I had been to the Holocaust Museum in D.C. This was smaller, but it was very similar. Similar barracks replicated, similar human stories of suffering. Families torn apart, starvation, torture, execution, a wave of refugees, battles waged in the streets, the cities and villages, and finally in the forests as guerilla warfare, in a wave of resistance to the Soviet government that lasted, amazingly, into the 1960s.

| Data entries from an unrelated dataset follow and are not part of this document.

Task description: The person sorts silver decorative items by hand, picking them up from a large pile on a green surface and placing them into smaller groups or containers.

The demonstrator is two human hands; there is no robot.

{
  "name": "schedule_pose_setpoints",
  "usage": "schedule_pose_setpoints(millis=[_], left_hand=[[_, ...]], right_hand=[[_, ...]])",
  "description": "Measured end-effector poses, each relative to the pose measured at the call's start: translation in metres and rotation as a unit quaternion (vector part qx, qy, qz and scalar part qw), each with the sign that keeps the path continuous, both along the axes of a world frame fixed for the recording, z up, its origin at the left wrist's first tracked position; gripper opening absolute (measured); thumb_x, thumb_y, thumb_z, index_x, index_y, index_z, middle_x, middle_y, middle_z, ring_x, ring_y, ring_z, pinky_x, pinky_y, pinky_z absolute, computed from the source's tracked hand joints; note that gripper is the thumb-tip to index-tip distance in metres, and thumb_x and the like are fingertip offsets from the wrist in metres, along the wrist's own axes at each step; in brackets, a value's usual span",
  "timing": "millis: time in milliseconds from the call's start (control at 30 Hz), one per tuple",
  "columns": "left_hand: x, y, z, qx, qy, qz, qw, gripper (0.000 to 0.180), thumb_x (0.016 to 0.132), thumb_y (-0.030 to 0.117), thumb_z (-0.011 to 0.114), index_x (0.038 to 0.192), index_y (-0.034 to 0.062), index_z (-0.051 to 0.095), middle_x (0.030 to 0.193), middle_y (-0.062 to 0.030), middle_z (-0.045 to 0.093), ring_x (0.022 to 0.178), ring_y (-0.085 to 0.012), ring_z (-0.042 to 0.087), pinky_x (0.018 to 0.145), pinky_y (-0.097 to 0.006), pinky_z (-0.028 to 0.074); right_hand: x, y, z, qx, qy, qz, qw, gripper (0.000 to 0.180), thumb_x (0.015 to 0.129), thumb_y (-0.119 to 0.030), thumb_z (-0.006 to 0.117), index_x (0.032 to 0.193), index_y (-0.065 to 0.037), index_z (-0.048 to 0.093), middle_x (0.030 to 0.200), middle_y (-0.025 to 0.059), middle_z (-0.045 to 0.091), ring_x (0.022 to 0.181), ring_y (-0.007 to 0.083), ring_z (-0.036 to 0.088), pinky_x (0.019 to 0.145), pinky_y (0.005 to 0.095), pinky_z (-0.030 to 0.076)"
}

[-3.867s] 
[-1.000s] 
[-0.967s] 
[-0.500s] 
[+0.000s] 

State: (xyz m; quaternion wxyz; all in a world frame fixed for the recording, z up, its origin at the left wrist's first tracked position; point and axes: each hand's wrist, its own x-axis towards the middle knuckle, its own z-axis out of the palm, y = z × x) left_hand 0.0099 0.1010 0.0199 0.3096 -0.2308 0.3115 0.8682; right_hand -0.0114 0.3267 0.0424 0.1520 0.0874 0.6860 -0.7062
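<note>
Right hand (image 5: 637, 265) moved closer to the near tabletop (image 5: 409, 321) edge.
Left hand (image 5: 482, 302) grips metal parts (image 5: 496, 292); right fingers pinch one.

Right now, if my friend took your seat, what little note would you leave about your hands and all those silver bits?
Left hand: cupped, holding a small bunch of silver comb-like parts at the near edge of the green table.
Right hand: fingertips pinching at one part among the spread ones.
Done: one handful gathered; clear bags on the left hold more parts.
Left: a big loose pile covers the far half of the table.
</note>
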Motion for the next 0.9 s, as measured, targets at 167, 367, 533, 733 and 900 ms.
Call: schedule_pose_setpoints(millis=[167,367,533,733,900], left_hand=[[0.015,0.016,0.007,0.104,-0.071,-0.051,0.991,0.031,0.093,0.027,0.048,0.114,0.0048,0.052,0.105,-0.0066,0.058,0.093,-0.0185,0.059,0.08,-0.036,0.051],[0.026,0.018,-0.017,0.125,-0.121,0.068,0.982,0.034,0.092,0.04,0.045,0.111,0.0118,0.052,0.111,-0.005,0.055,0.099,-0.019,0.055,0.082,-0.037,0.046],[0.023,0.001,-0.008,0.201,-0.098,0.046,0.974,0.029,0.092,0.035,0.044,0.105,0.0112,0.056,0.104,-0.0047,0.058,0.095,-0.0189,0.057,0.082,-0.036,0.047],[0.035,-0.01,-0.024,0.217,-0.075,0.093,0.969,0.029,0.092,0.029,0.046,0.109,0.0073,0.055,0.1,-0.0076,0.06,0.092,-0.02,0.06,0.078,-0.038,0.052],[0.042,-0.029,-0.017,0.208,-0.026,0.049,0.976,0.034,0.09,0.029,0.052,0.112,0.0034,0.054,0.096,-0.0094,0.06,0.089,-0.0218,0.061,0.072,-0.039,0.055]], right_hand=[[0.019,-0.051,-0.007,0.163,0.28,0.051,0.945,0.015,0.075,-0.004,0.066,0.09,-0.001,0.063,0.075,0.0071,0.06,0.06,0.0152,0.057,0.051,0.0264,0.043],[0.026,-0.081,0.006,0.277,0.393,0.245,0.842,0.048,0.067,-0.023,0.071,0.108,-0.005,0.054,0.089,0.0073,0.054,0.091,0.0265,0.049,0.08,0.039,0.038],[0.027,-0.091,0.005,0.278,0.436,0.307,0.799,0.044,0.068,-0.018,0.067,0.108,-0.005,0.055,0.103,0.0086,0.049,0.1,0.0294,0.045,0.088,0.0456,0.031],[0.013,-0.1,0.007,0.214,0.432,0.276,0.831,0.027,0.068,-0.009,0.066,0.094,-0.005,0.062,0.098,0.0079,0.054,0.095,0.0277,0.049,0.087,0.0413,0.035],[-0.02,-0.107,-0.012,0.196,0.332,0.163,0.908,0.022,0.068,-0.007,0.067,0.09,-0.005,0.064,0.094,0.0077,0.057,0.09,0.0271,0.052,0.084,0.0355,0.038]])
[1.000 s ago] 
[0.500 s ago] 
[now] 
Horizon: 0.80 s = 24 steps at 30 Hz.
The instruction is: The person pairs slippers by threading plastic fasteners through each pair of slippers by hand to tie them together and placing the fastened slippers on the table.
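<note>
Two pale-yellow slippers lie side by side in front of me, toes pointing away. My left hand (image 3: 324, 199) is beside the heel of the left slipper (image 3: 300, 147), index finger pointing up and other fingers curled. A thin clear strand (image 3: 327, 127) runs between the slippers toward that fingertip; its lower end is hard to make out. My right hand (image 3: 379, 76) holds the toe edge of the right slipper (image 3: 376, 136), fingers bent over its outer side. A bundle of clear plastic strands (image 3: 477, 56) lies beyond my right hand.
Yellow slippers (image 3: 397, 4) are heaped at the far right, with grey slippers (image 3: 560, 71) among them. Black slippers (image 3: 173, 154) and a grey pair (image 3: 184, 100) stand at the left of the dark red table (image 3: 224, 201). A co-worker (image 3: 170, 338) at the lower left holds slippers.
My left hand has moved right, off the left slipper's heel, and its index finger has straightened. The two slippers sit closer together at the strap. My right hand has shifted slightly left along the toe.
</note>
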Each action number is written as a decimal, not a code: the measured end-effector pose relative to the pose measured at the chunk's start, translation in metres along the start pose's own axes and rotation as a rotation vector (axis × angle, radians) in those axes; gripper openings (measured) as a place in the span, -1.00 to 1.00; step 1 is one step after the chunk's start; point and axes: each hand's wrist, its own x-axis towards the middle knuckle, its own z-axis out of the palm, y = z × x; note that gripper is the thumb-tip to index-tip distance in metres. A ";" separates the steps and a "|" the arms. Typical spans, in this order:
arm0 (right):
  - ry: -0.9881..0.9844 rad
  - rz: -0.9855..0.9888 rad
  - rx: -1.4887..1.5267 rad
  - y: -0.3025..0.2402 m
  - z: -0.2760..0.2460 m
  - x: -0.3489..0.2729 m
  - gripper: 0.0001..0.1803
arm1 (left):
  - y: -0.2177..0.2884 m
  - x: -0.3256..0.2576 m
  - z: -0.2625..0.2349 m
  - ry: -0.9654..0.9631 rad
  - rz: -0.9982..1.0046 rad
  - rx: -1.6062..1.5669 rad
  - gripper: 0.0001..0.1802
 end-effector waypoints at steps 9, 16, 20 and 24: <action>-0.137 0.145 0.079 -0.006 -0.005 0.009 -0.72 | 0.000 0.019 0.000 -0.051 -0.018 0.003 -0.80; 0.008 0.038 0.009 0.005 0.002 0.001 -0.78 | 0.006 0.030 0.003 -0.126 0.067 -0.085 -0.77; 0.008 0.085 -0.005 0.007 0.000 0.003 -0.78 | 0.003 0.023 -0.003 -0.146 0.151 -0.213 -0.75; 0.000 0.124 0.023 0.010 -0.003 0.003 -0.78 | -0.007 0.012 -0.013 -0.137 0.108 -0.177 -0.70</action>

Latvian refugees escaping the country in boats, my family among them
We moved from exhibit to exhibit, and Alda was getting a crash course in recent Latvian history. Whereas my parents and grandparents had raised me on their stories of the war, had brought me to private Latvian schools on weekends and summers to nurture my knowledge of Latvian history, language and culture, Alda’s parents had decided to assimilate their family into their new life in the United States as quickly as possible. For them, I imagined, dealing with this world left behind was simply too painful. We had all dealt with exile as best that we knew how.

It was almost too much. Yet we were drawn to see, to understand, to know. This was our history, too. We looked at documents, old passports, military orders, refugee belongings, old weaponry, copies of government pacts, photographs, diaries, letters, newspapers. A large photo showed the three men, rulers of superpowers, tossing the Baltic States like poker chips in a game of human lives… and the chips went to Joseph Stalin. He sat grinning his victory, next to Franklin Delano Roosevelt and Winston Churchill, to whom, apparently, we were nothing more than a nuisance to their greater plans.

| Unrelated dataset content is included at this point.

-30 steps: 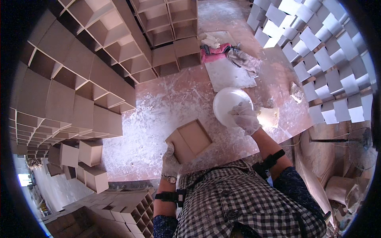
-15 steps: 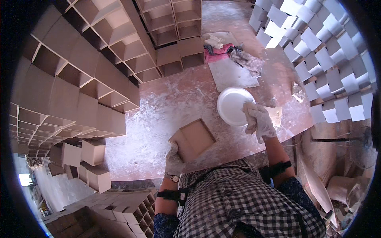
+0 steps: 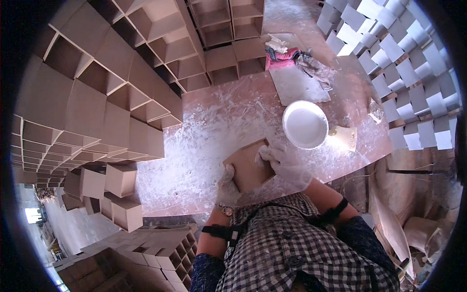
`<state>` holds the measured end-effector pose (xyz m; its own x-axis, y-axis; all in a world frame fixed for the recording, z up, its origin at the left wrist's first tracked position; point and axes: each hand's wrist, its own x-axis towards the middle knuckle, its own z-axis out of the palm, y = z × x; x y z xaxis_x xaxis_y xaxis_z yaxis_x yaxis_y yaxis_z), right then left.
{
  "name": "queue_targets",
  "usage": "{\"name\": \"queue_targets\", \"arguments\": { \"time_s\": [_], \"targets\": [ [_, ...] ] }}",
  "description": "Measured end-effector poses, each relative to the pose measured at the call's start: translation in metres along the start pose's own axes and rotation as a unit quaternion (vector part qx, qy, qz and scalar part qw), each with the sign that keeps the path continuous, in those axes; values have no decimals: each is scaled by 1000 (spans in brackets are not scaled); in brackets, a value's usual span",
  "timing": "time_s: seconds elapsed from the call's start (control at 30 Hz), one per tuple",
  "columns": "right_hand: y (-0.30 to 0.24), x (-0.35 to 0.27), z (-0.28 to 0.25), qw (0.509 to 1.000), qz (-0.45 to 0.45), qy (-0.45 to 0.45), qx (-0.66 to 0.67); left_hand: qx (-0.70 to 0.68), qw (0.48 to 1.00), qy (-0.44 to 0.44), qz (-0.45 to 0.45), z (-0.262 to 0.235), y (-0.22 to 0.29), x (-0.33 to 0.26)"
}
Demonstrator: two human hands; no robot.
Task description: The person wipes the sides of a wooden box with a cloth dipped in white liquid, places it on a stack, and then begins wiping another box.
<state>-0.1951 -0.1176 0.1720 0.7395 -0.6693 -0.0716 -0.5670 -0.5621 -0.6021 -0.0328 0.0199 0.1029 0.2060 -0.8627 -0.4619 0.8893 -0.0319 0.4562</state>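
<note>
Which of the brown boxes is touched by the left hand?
The box between the left hand and right hand; the other brown boxes are stacked, touching neither hand.

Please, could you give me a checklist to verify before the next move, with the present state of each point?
1. Left hand holding the box: ok, it grips the left side.
2. Right hand at the box: ok, it is over the right side.
3. Right hand's hold clear to see: not ok, fingers blurred.
4. Box resting on the table: cannot tell from above.
5. White bowl apart from both hands: ok.
6. Pink rag away from the box: ok.
</note>
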Motion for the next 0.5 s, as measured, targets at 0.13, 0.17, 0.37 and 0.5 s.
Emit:
{"name": "queue_targets", "arguments": {
  "time_s": [0.13,0.17,0.37,0.5],
  "targets": [
    [-17,-36,11,984,-138,50,105,-55,997,-26,-36,-5,-1,0],
    [-16,-34,19,975,-173,80,111,-77,994,-46,-57,-2,2,-2],
    [0,11,24,987,88,109,83,-49,998,-30,-20,9,6,1],
    [-5,19,19,981,18,157,115,29,999,18,10,10,5,4]
  ]
}}
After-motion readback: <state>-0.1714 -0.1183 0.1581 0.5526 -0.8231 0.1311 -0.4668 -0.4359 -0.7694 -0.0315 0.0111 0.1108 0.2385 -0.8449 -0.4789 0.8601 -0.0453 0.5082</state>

To the credit of the United States, despite Roosevelt’s betrayal, the Baltic States were never acknowledged by this government as being legally a part of the Soviet Union. Go figure. But better late than never … 51 years later, we were acknowledged again as a free nation, and the first to accept our new and independent government was Iceland.


It was a complicated and messy history, a trail of pacts and treaties and promises that left the Baltic nations in the dust. The Latvian president at the time of the Soviet occupation was Kārlis Ulmanis, who was later deported somewhere north into Russian tundra and executed. It was many years before anyone was to know anything about his final days.

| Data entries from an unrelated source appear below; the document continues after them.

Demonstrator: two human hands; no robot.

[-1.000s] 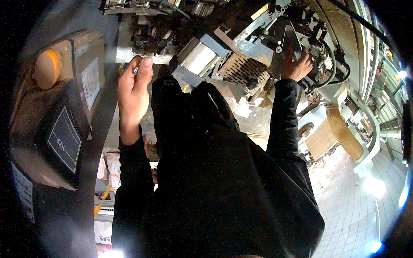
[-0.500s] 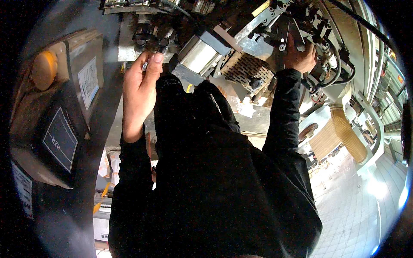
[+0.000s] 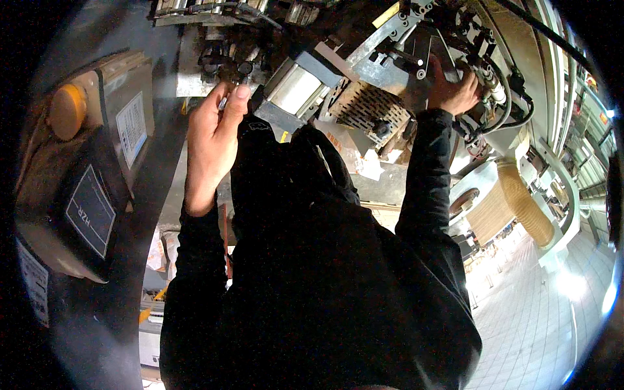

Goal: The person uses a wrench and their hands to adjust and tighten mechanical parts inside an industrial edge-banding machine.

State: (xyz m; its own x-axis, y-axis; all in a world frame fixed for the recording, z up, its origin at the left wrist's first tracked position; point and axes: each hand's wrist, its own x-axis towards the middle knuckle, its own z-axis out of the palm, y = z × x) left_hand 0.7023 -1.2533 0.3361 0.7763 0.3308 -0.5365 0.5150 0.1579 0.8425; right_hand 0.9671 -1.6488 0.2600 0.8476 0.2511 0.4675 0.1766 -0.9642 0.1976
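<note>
My left hand (image 3: 213, 140) is closed in a pinch, thumb against curled fingers. Between them shows the end of a small shiny metal piece (image 3: 223, 103); the rest of it is hidden. Just right of this hand is a metal block with dark end caps (image 3: 294, 89), a gap between them. My right hand (image 3: 457, 93) reaches into the machine at the upper right. Its thumb and fingers curl around a black machine bracket (image 3: 446, 54), with the fingertips partly hidden. Hoses and metal fittings (image 3: 496, 91) lie close beside its fingers.
A slotted metal cover (image 3: 370, 107) with a black knob lies between my hands. At the left stands a dark housing (image 3: 71, 214) with an orange round knob (image 3: 68, 112). A ribbed tan duct (image 3: 520, 201) hangs at the right above pale floor tiles (image 3: 539, 318).
The whole view has shifted slightly. My left hand keeps its pinch on the metal piece, and my right hand stays at the bracket with its fingers slightly moved.
</note>
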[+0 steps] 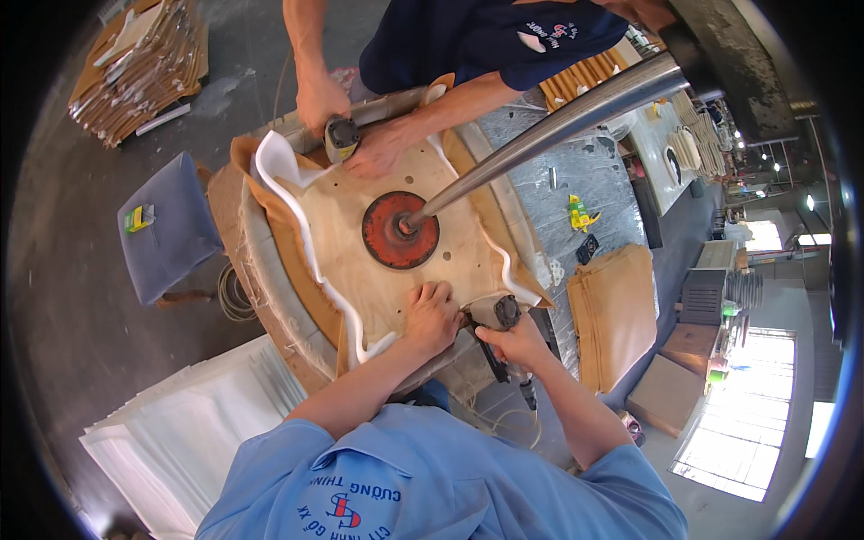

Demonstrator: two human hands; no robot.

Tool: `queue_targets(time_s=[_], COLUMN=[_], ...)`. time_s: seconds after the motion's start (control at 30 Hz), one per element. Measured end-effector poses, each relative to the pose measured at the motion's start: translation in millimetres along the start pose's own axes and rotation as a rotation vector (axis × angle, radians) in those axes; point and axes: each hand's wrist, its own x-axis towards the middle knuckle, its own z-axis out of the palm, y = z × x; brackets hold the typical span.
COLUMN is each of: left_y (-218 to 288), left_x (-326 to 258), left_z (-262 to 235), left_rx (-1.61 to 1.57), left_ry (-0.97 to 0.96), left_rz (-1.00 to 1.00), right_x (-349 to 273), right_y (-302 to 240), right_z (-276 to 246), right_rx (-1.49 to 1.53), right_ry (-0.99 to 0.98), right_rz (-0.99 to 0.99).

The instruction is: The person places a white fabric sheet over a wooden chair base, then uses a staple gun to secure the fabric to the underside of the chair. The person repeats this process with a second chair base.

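A pale plywood seat panel (360, 238) lies in front of me, with white foam (310, 229) and tan upholstery material (290, 236) round its edges. A round red press plate (385, 219) on a metal rod bears on its middle. My left hand (434, 317) is at the panel's near edge, fingers bent and together; what they grip is hidden. Just right of it, my right hand (520, 346) is wrapped round the handle of a pneumatic staple gun (493, 313), its nose at the near edge. Opposite, a co-worker's hand (321, 106) holds another staple gun (342, 139); their other hand (376, 151) presses on the panel.
The thick metal rod (558, 121) slants in from the upper right. Folded tan material (614, 310) and a yellow-green packet (580, 213) lie on the table at right. A blue padded stool (166, 229) stands left, and stacked white sheets (193, 423) are at lower left. Air hoses hang nearby.
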Motion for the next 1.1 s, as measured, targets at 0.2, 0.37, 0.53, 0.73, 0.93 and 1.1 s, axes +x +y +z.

Weapons used in Latvian resistance movement


Sunlight dazed us as we emerged again from the museum. It had been a very different experience, indeed, than the time before. I knew this history … I knew it from my family, from school, from my own later reading and research. I knew it from hearing Andris’ stories, giving me another level of understanding when I heard about life in Soviet Latvia from my own counterpart, my own generation, realizing, there but for the grace of God go I… I knew it, but to see the artifacts with my own eyes was sobering.

Calling us out of our dark reverie was yet another golden day. After such a morning, we craved sunlight and beauty, and Alda and I headed toward the center of the city, to Bastejkalns park. After all, my mother had told me such stories, too, of warm days in the park, long walks arm-in-arm with first crushes, of sliding down snowy hills on toboggans, and of walking along the Riga Canal to school. She had lived in the northern section of Riga, on Ropažu Iela, and had gone to school in the city. Her route to school took her directly through the park.

Bastejkalns was one of my favorite spots in Rīga. The city had, in fact, many parks, and flower vendors on most every street corner attested to the Latvian love of nature. A dose of green was a necessary part of every day, and perhaps even more so because life had been so dark so long, flowers in all their gaudy glory were everywhere. Boats floated lazily down the canal, oaks and maples and willows and linden trees leaned branches over the water, graceful stone sculptures popped up in the middle of flowerbeds, ducks paddled over its mirrored surface, and people strolled and sat on benches, taking a moment out of their day to connect with nature.


In a world that sometimes reeled in insanity, in the brutality and cruelty of man against man, nation against nation, these patches of beauty brought sense back where there was none. Yet again, I was struck by how color had returned to Latvia. From these years of gray—gray buildings, gray faces, gray lives—to this vibrant color, almost frivolous, yet in essence, deeply necessary.